**Task requirements:** Copy out all of the lines below exactly; the pictures do not belong in the copy.

[Collected data]
====================
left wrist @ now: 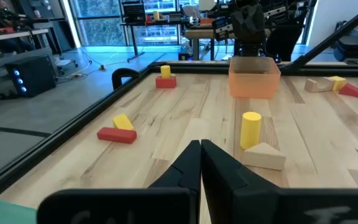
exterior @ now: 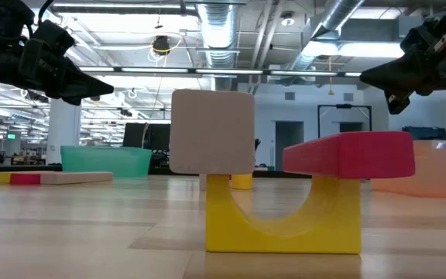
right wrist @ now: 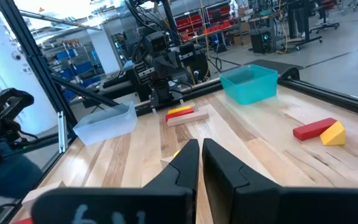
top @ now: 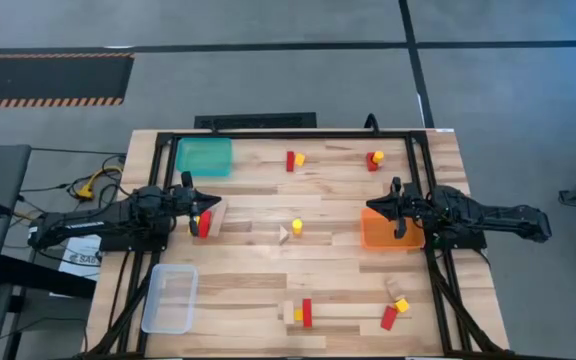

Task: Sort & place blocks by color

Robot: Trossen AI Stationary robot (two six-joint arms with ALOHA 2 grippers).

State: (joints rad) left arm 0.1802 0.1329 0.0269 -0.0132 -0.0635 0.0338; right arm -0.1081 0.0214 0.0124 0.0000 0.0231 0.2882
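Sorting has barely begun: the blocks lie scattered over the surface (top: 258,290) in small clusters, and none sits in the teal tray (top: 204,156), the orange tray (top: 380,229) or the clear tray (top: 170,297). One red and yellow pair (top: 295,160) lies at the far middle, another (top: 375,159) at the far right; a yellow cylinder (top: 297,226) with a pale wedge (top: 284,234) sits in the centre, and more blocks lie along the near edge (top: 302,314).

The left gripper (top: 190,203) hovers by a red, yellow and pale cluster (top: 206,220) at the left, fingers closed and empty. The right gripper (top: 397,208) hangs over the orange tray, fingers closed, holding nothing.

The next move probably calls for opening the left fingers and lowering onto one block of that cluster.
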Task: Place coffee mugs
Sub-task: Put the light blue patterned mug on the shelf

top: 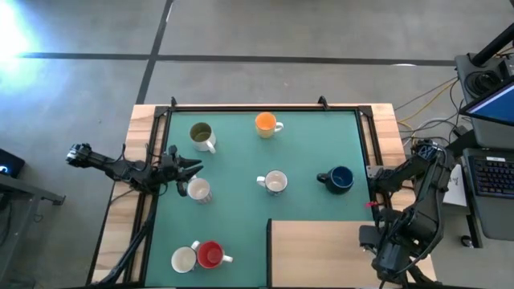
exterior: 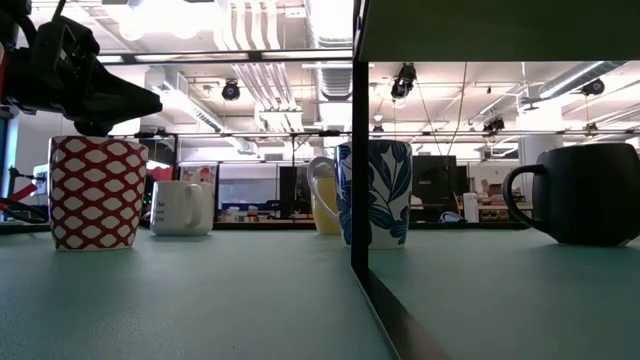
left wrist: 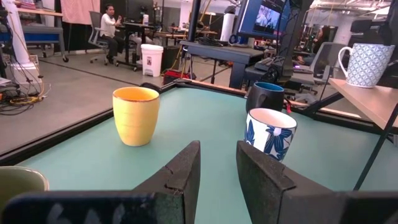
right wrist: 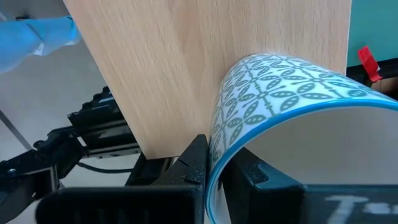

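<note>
Mugs crowd the mat (top: pixel 241 177); right claw (right wrist: pixel 214 163) pinches a patterned mug's (right wrist: pixel 280 93) rim (over wooden shelf (right wrist: pixel 205 56)); left claw (left wrist: pixel 217 163) spread.

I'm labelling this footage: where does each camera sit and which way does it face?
High view: overhead, straight down on the green mat; both arms show.
Low view: mat level, facing the room; left gripper above.
Left wrist view: past its fingers toward the orange mug.
Right wrist view: right gripper pinching a patterned mug.
Shared: the dark blue mug.

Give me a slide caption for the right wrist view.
Right gripper fingers clamp the rim of a white ceramic mug with a blue-green leaf pattern, beside a pale wooden board.
</note>
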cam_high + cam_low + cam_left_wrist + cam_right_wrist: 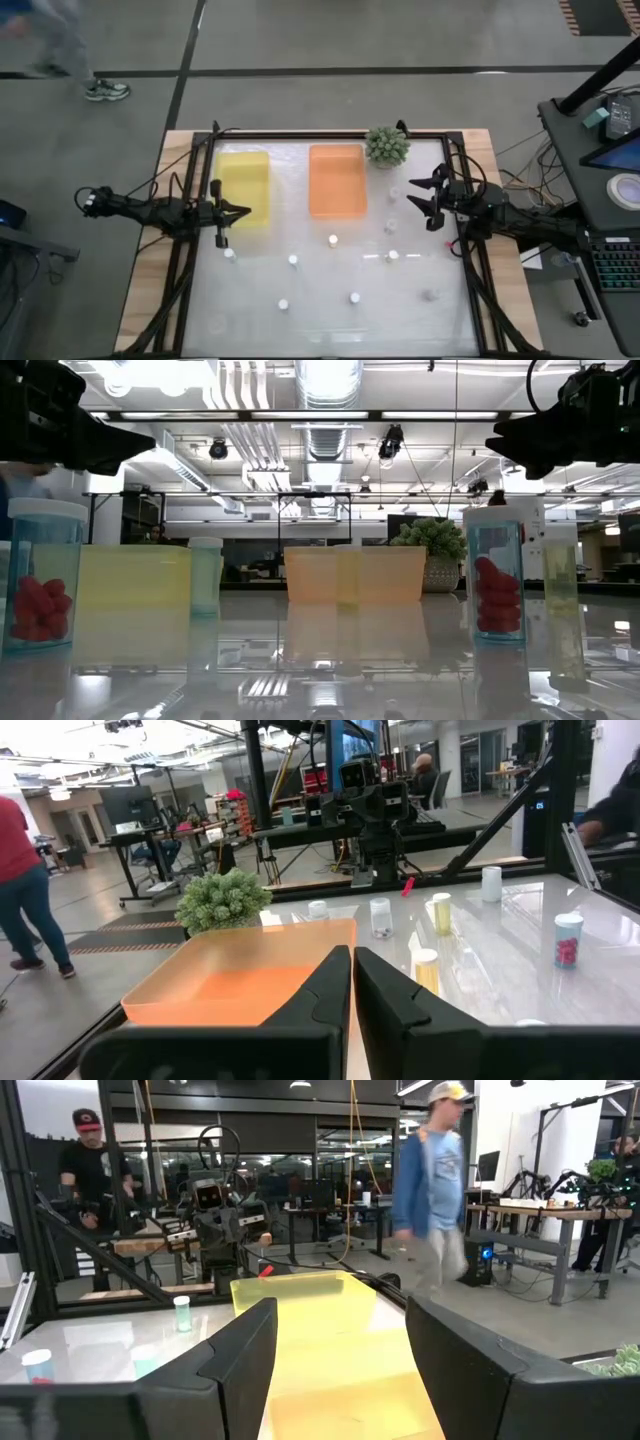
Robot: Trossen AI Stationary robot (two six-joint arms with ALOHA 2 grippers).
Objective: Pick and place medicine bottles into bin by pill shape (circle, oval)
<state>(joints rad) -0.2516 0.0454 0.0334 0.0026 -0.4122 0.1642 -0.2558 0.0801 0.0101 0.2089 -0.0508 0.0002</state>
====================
**Exercise output:**
left wrist @ now: 
exterior @ now: 
right wrist @ now: 
top @ now: 

Task: Sort & place blocks by color

Robot: Trossen AI Stationary robot (two six-joint arms with ALOHA 2 grippers).

State: (joints rad) left arm 0.1802 0.1329 0.0269 -0.0132 -0.0635 0.0338; right arm -0.1081 0.0214 0.0124 0.0000 0.0231 0.2882
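Sorting has barely begun: the blocks lie scattered over the surface (top: 258,290) in small clusters, and none sits in the teal tray (top: 204,156), the orange tray (top: 380,229) or the clear tray (top: 170,297). One red and yellow pair (top: 295,160) lies at the far middle, another (top: 375,159) at the far right; a yellow cylinder (top: 297,226) with a pale wedge (top: 284,234) sits in the centre, and more blocks lie along the near edge (top: 302,314).

The left gripper (top: 190,203) hovers by a red, yellow and pale cluster (top: 206,220) at the left, fingers closed and empty. The right gripper (top: 397,208) hangs over the orange tray, fingers closed, holding nothing.

The next move probably calls for opening the left fingers and lowering onto one block of that cluster.
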Task: Place coffee mugs
Sub-task: Put the light blue patterned mug on the shelf

top: 
exterior: 
left wrist: 
right wrist: 

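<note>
Mugs crowd the mat (top: pixel 241 177); right claw (right wrist: pixel 214 163) pinches a patterned mug's (right wrist: pixel 280 93) rim (over wooden shelf (right wrist: pixel 205 56)); left claw (left wrist: pixel 217 163) spread.

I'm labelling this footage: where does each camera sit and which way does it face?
High view: overhead, straight down on the green mat; both arms show.
Low view: mat level, facing the room; left gripper above.
Left wrist view: past its fingers toward the orange mug.
Right wrist view: right gripper pinching a patterned mug.
Shared: the dark blue mug.

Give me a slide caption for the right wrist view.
Right gripper fingers clamp the rim of a white ceramic mug with a blue-green leaf pattern, beside a pale wooden board.
</note>
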cam_high + cam_low + cam_left_wrist + cam_right_wrist: 
Robot: Trossen AI Stationary robot (two six-joint arms with ALOHA 2 grippers).
Objective: Pick and place medicine bottles into bin by pill shape (circle, oval)
<state>(joints rad) -0.2516 0.0454 0.0334 0.0026 -0.4122 0.1642 -0.2558 0.0801 0.0101 0.2089 -0.0508 0.0002</state>

No additional output is expected.